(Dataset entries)

==========

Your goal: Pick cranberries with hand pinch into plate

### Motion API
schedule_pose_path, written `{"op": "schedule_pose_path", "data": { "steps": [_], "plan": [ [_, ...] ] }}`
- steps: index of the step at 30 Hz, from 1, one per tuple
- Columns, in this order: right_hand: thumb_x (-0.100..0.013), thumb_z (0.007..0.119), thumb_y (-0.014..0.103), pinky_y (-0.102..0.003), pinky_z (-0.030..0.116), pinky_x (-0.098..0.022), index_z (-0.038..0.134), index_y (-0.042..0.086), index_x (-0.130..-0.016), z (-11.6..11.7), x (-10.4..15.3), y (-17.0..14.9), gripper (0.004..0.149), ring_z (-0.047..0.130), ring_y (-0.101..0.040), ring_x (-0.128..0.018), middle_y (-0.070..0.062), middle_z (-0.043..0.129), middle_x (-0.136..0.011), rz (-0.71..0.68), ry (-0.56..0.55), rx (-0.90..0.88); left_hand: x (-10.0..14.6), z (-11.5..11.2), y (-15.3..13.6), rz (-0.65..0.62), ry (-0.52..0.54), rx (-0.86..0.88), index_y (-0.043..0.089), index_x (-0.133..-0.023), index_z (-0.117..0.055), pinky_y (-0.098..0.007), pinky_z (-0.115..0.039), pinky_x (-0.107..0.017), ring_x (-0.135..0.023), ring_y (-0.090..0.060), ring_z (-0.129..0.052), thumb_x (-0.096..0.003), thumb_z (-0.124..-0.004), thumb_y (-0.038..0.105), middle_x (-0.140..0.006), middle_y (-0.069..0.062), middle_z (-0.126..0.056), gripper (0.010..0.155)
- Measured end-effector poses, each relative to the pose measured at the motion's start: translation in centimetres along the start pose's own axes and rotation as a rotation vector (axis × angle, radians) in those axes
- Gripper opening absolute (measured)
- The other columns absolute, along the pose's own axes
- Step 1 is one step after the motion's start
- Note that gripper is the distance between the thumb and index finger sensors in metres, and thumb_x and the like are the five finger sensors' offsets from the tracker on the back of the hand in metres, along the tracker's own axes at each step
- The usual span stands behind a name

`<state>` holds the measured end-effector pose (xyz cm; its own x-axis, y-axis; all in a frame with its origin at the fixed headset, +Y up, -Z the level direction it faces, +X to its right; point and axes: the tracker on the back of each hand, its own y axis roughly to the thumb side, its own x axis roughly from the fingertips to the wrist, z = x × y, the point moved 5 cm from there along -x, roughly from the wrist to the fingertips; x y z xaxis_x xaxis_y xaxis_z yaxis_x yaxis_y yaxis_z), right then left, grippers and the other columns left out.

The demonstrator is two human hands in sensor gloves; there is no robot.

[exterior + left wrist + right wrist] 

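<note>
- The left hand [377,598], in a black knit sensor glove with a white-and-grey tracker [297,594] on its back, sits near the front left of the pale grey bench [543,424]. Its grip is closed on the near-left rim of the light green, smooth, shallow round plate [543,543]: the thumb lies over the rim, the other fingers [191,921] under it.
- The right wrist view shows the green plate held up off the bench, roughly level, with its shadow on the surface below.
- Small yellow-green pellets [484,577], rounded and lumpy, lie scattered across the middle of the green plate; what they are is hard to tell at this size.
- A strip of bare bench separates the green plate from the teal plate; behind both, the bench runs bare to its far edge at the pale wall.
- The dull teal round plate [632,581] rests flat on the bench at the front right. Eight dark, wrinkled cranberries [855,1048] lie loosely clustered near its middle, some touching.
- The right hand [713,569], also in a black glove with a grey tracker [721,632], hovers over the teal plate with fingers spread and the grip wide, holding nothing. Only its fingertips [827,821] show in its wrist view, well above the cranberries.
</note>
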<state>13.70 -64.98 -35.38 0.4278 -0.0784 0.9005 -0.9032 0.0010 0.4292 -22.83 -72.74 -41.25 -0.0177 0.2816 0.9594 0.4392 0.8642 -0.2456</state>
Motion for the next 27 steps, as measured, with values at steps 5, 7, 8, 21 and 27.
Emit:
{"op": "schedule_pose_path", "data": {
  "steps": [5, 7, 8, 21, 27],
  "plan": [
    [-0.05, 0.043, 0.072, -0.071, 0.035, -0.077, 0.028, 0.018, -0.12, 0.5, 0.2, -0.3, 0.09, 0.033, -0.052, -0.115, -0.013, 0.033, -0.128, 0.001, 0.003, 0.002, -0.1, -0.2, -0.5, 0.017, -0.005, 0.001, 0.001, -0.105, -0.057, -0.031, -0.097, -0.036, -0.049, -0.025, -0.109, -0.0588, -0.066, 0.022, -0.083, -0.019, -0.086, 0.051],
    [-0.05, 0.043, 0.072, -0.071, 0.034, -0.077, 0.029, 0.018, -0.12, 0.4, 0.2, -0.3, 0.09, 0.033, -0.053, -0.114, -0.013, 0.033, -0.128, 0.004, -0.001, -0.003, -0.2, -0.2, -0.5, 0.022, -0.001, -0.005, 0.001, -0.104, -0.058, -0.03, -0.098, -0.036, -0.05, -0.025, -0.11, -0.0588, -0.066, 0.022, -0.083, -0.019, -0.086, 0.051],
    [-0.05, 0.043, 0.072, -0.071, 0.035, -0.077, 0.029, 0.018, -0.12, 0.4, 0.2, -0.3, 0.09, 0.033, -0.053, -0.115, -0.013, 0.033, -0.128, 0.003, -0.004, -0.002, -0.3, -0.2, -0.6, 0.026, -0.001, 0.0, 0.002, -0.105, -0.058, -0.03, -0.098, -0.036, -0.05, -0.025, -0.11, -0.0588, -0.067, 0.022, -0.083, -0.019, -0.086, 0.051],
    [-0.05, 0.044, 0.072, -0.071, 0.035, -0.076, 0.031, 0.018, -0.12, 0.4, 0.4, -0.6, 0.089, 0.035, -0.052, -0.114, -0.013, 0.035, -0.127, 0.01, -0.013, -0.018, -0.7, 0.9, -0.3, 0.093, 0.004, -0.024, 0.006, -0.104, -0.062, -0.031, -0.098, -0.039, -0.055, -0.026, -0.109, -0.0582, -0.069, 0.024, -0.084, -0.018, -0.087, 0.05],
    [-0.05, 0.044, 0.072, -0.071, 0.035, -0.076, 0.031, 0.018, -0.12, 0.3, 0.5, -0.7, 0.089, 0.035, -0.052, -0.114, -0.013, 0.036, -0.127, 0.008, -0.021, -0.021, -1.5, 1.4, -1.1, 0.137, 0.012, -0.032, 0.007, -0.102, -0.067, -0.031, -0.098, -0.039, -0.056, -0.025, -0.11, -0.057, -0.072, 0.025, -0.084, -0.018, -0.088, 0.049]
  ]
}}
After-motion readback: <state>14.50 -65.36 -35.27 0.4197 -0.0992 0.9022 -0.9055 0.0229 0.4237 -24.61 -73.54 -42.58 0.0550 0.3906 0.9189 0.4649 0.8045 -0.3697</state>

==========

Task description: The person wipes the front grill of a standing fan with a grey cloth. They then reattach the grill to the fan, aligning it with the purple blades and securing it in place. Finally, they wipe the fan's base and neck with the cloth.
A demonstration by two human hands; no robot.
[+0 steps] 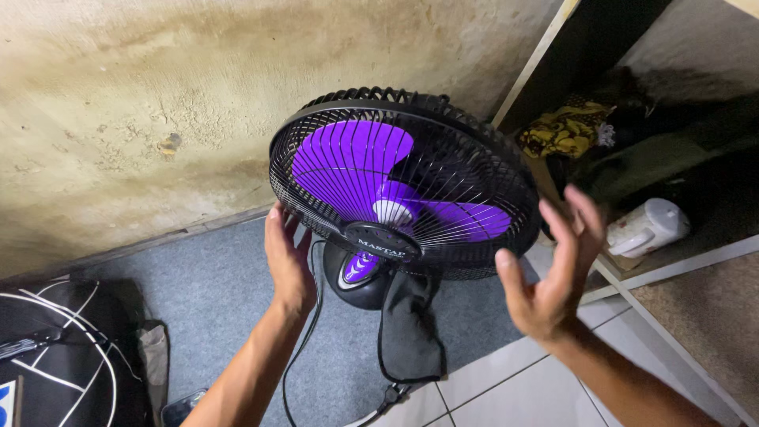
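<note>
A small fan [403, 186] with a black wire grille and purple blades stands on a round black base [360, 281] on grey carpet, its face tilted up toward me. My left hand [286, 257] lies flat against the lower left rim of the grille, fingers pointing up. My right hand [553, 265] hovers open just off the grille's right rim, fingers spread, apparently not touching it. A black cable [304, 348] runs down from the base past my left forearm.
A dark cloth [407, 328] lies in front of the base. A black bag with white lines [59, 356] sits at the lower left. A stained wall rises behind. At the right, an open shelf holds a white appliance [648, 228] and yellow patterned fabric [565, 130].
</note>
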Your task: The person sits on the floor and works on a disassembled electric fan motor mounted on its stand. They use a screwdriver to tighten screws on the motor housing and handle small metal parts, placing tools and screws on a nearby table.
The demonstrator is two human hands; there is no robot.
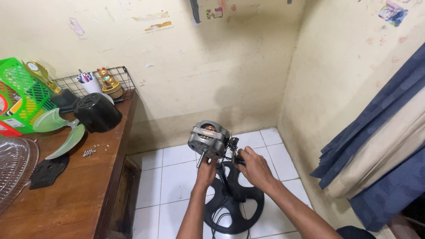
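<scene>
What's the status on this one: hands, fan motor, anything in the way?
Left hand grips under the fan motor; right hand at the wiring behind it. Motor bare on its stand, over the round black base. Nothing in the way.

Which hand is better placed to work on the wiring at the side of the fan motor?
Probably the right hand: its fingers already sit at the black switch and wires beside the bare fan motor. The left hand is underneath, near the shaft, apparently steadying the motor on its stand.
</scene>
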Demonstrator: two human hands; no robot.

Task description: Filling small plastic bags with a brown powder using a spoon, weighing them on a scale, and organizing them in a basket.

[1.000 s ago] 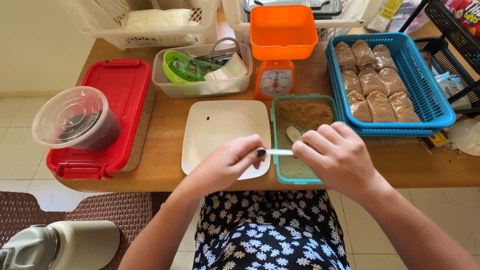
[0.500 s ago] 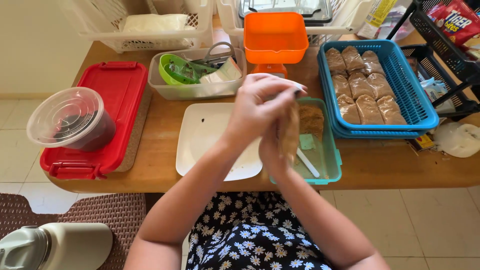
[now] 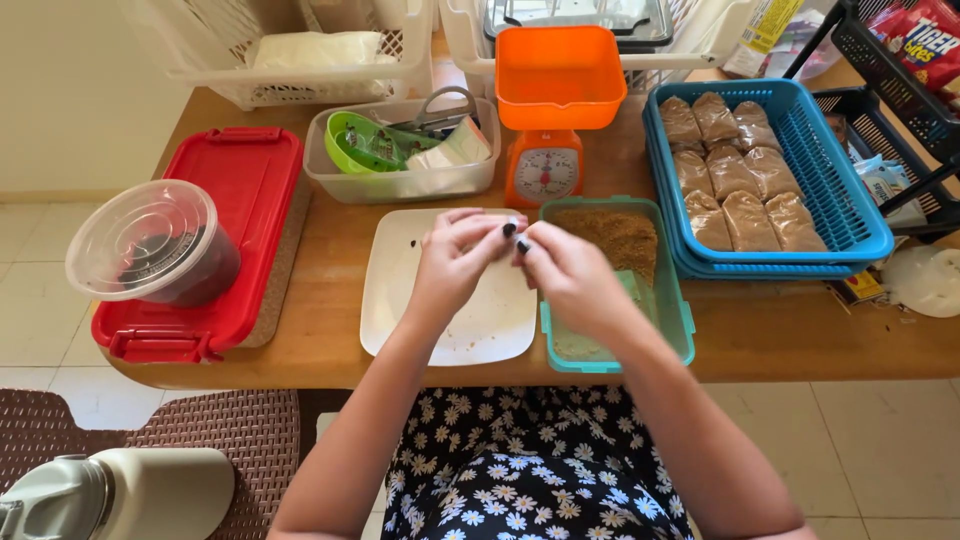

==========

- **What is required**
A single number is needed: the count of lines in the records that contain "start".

- **Response to this exercise**
2